▸ What this task involves: Which lines of the data hold the word "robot"? Copy all of them.

▸ Extracted records:
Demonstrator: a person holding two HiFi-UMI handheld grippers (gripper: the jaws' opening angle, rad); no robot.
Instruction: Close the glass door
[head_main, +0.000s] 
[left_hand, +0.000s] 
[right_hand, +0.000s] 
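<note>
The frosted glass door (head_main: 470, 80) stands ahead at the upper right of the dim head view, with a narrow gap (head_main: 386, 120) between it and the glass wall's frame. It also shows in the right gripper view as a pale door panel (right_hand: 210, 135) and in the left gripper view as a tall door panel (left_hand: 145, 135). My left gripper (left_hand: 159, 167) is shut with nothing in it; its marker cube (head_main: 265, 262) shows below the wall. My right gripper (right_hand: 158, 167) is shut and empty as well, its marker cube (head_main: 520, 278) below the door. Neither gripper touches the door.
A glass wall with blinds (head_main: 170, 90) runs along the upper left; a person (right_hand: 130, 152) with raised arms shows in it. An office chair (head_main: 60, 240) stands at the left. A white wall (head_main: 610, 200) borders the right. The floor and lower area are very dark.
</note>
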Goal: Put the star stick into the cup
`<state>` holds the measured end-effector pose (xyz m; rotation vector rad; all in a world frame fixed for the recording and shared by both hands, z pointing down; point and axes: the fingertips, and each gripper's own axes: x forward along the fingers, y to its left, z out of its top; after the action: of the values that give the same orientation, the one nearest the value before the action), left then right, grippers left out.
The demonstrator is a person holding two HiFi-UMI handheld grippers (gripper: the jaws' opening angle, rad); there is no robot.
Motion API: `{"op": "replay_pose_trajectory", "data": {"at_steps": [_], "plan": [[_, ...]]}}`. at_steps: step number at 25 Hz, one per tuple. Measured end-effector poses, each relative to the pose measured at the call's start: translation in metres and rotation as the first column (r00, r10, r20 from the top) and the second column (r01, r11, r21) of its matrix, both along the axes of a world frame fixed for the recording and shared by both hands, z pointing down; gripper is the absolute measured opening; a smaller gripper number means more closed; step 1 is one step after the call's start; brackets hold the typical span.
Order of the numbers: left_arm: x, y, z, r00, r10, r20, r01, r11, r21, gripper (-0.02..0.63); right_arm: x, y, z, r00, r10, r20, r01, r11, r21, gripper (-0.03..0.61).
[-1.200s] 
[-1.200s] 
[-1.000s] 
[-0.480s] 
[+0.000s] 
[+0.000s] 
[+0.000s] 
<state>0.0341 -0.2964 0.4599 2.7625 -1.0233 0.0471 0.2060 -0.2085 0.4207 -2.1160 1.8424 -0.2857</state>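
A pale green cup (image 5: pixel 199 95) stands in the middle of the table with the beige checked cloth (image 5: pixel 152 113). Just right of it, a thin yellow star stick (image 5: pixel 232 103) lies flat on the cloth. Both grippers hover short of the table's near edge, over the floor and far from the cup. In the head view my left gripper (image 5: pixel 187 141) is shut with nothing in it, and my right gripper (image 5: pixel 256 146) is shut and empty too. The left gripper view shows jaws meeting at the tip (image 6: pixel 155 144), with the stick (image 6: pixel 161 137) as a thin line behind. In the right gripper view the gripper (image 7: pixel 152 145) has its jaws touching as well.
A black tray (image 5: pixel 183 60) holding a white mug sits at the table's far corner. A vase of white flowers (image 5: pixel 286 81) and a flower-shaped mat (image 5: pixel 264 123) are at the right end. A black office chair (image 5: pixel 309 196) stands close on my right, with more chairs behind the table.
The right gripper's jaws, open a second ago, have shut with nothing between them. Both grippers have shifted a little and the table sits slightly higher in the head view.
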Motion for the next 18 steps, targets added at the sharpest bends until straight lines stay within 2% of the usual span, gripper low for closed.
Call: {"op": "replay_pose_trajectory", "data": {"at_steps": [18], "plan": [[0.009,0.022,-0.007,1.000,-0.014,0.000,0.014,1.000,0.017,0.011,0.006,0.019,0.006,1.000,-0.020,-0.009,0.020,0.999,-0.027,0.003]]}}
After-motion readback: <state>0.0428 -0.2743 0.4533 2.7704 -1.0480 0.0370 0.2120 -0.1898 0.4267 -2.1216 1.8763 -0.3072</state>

▸ Response to the exercise:
Demonstrator: a person holding two HiFi-UMI handheld grippers (gripper: the jaws' opening angle, rad); no robot.
The demonstrator is a person holding two HiFi-UMI handheld grippers (gripper: the jaws' opening angle, rad); there is no robot.

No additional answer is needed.